When it comes to car design, where is the love?
What do the Jaguar E-type, Mini, Opel GT and many of the most memorable cars all have in common? Other than their now iconic status as classic cars, they have all been styled by a single person. That might seem like a small detail in the development of a car from embryonic idea to production reality, but it’s one that often leaves the most lasting impression.
Modern cars are often accused of being too similar and their shapes dictated by wind tunnels and fuel economy concerns. This is certainly true to some extent, with all cars’ shapes now dictated by these factors to one degree or another.
However, this doesn’t excuse the blandness that afflicts so many current cars, especially those in the SUV and crossover sectors. A high-riding boxy shape may be tricky to make stand out from the next one, but just look at Land Rover’s products if you want to evidence that a basic theme can be interpreted in such a wide variety of forms.
The bigger surprise with Land Rover is all of its current models have been under the direction of a single designer, Gerry McGovern OBE. His designs often divide opinion, with the new Defender being a prime example, but you could never accuse any of them of lacking presence. And they definitely have a big dollop of McGovern’s own character running through them.

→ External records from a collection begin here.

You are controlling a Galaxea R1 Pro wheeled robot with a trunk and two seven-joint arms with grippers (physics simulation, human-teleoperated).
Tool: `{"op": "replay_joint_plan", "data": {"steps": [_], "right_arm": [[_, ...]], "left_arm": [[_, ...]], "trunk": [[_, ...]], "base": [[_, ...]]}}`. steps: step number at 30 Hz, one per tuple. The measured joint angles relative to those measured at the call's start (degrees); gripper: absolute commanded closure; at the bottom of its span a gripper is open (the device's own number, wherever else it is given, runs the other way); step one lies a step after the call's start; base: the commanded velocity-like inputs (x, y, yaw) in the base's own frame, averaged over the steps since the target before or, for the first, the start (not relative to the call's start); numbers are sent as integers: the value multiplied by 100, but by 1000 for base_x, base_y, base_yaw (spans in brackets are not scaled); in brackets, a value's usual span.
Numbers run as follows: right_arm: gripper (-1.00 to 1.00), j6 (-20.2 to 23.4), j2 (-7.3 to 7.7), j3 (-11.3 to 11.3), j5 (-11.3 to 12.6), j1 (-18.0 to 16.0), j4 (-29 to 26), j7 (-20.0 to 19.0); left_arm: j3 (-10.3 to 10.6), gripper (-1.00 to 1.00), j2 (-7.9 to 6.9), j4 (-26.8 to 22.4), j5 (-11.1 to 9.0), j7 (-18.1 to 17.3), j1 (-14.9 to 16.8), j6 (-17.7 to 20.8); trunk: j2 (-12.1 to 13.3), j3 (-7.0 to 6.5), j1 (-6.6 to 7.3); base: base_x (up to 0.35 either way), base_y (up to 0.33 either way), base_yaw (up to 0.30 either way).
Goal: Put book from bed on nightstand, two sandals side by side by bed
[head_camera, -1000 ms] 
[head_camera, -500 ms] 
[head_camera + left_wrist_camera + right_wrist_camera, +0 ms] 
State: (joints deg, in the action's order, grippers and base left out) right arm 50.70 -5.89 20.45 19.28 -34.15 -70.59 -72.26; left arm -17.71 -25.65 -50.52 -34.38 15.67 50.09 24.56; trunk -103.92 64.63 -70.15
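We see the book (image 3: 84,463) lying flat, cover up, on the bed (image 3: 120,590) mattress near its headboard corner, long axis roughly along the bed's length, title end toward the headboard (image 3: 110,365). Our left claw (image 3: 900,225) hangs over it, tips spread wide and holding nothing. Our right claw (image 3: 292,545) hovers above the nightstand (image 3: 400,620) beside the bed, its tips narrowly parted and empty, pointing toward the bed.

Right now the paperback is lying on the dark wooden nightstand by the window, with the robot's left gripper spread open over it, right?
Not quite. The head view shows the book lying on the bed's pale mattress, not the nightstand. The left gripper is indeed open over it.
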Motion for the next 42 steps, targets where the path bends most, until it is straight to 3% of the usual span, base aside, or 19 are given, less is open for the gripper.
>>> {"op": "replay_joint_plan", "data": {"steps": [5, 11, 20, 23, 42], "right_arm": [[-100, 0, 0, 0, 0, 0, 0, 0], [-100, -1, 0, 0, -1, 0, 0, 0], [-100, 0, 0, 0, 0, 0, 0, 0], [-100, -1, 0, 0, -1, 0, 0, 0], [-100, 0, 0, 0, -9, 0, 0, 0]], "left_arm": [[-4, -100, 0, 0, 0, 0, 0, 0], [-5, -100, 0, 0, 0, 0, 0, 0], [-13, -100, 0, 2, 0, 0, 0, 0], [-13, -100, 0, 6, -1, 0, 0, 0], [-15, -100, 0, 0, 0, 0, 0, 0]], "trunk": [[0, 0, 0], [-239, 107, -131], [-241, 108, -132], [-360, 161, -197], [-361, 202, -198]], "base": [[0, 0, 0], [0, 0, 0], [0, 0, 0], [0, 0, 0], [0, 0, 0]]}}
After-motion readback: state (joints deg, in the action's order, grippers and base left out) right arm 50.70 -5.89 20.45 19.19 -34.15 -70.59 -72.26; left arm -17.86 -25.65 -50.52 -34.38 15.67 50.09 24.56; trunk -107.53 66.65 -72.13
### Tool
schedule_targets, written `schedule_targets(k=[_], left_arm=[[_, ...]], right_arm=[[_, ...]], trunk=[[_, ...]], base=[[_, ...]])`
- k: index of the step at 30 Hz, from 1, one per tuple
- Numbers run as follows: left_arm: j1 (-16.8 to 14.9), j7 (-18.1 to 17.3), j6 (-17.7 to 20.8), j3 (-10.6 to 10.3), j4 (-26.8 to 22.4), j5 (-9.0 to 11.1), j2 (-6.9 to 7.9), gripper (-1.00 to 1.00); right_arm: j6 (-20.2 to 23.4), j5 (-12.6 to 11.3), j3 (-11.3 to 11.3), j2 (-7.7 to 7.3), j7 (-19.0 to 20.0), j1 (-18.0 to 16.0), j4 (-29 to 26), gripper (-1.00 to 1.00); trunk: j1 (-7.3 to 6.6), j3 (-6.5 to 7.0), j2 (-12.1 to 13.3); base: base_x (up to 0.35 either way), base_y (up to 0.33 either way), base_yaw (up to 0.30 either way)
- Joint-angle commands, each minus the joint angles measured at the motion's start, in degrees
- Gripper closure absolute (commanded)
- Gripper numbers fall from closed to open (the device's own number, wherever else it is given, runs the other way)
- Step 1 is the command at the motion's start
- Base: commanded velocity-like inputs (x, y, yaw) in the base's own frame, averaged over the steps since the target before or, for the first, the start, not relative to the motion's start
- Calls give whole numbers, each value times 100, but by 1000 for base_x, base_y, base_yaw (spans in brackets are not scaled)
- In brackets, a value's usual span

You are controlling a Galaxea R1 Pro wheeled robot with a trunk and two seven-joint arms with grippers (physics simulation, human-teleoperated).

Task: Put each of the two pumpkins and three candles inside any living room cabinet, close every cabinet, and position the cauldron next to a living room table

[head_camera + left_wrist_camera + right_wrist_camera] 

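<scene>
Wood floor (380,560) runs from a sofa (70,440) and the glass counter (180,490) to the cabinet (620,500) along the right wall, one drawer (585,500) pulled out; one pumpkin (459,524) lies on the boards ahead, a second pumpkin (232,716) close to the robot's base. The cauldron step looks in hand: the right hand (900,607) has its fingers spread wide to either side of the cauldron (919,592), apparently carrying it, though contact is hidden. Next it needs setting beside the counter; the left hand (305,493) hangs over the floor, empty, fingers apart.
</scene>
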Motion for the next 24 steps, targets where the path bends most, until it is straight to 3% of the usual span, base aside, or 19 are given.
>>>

Compare that to many of Land Rover’s rivals and, other than the badge on the bonnet, you’d be hard-pressed to tell one from the next. Some might see that as playing safe or appealing to the broadest possible tranche of potential customers. Yet good design costs no more than bland or bad design, so why bother creating something that’s forgettable and may well have a negative impact on future values, with the consequent effect on lease rates?
A strong-willed designer may well come up with cars that don’t appeal to everyone. Ian Callum is another example who, like McGovern, has put his stamp on the cars he’s been responsible for without fear of splitting opinion. His Jaguar F-type sports car is an undeniable winner in the style stakes, while his reimagining of the XJ was much less successful.
Regardless of whether you like or dislike either of these designs, the fact is we talk about them, discuss the merits of their shape and many of us want to be seen in these cars because of the way they look. The car’s design reflects on us.
Land Rovers and Jaguars are expensive cars, so their design is something many drivers will rate more highly on their wish list, but there’s no reason we need to lease dull cars at the more affordable end of the market. Look at the Fiat 500, for instance.
Retro style has never been better embodied than in the 500, so much so that Fiat saw little need to alter the overall design when it updated the car with a major overhaul in 2015. That is a hallmark of good design: it doesn’t need to be messed about with to remain valid.
This is also clear to see with the Mini. Sit an early 2001 example next to the latest two-door hatch and, other than overall size, the older car could easily be placed in a showroom and feel brand new.
No wonder Mini has stuck with this familiar yet hugely loved shape for its new EV model. Why try to reinvent the wheel when it already has a great bit of design it can use to expand into the battery-powered market?
This is a lesson other EV makers need to learn and quickly as we shift towards a more EV-centric future. The fact is, most EVs so far have been bland, boring or just plain ugly. You really did have to be an EVangelist to go with the first-generation Nissan Leaf thanks to looks that suggested it had been styled after one of those sea creatures that never sees sunlight. Thankfully, Nissan got the message and the current Leaf is a much better looking machine, even if it’s a touch on the bland side.
The need for bold, interesting styling with EVs is, possibly, even more pressing than for their internal combustion-powered relatives. When you have an ICE engine with all of its attendant noise and power characteristics, you can fudge the looks issue if needs be.
When all EVs share the same essential manners of brisk acceleration and near total silence from the drivetrain, you have to find other ways to make them appealing. Take a gander at all of the electric car offerings presently available and there isn’t really anything that most would pick purely on looks alone. Yes, a Tesla has a restrained elegance and the BMW i8 has a wow factor, but there are plenty of ICE-powered rivals that are much more attractive to the eye, so you end up choosing the EV option because the head overrules the heart.
Nothing wrong with a bit of common sense and most of us have to apply this when choosing our next car. Yet, if you can make the sensible option also the one that is the best looking, you have the ideal mix. Again, look at the runaway success of the Mini and Fiat 500, cars that had drivers flocking to them from much bigger, more expensive vehicles because they screamed desirability.
That is a very power emotion to stir in drivers and one that EV makers are going to have to get on board with sharpish. Designs such as the Ford Mustang Mach-e just don’t cut it. Why try to make a dedicated EV look like a car with an ICE engine? Why not take full advantage of the packaging variability EVs offer to give us something stunning, unique, challenging? Anything but boring, please.